• **Work instruction**: The full listing, word for word and free of images, is the expected result.

• **Data provided**:
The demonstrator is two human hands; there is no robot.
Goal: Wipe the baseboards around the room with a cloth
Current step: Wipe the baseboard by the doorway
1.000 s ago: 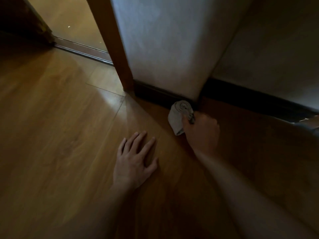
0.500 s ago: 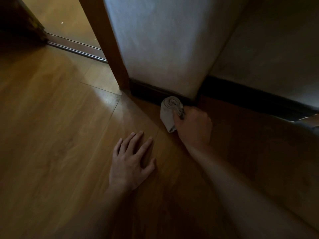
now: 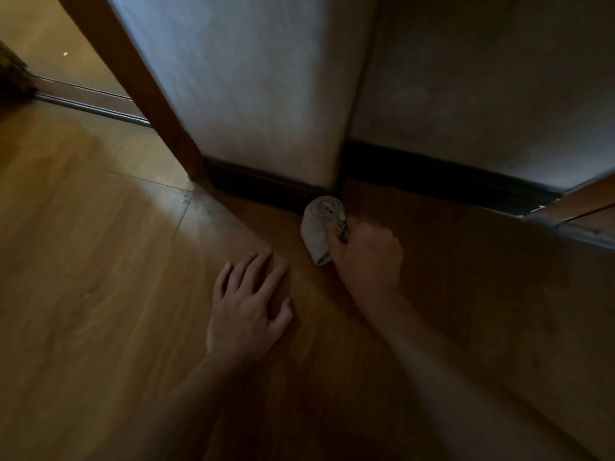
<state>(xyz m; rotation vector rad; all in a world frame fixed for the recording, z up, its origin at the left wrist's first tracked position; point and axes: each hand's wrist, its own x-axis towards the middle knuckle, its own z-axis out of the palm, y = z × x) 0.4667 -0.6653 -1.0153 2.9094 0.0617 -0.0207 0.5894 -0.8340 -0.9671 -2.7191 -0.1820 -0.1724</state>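
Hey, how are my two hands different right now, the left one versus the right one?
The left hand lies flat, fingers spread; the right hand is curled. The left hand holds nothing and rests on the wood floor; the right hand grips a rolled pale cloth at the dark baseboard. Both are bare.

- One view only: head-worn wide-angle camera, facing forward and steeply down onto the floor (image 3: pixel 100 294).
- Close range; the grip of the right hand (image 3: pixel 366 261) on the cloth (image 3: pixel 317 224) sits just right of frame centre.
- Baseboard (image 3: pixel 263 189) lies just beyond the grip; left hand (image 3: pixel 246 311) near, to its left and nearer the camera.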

• **Exercise answer**:
The demonstrator is two human hands; there is no robot.
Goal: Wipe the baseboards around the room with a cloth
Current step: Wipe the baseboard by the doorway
1.000 s ago: 
0.500 s ago: 
now: 
<state>(xyz m; rotation vector rad; all in a world frame fixed for the recording, z up, its origin at the left wrist's first tracked position; point and axes: each hand's wrist, its own x-axis towards the middle knuckle, its own z-axis out of the palm, y = z × x) 0.4667 -0.6653 -1.0153 2.9094 0.0617 -0.0207 0.5894 -0.8340 -0.9671 -2.7191 -0.1820 -0.1724</state>
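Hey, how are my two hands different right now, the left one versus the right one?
The left hand lies flat, fingers spread; the right hand is curled. The left hand holds nothing and rests on the wood floor; the right hand grips a rolled pale cloth at the dark baseboard. Both are bare.

- One view only: head-worn wide-angle camera, facing forward and steeply down onto the floor (image 3: pixel 100 294).
- Close range; the grip of the right hand (image 3: pixel 366 261) on the cloth (image 3: pixel 317 224) sits just right of frame centre.
- Baseboard (image 3: pixel 263 189) lies just beyond the grip; left hand (image 3: pixel 246 311) near, to its left and nearer the camera.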

No other output belongs with this exercise.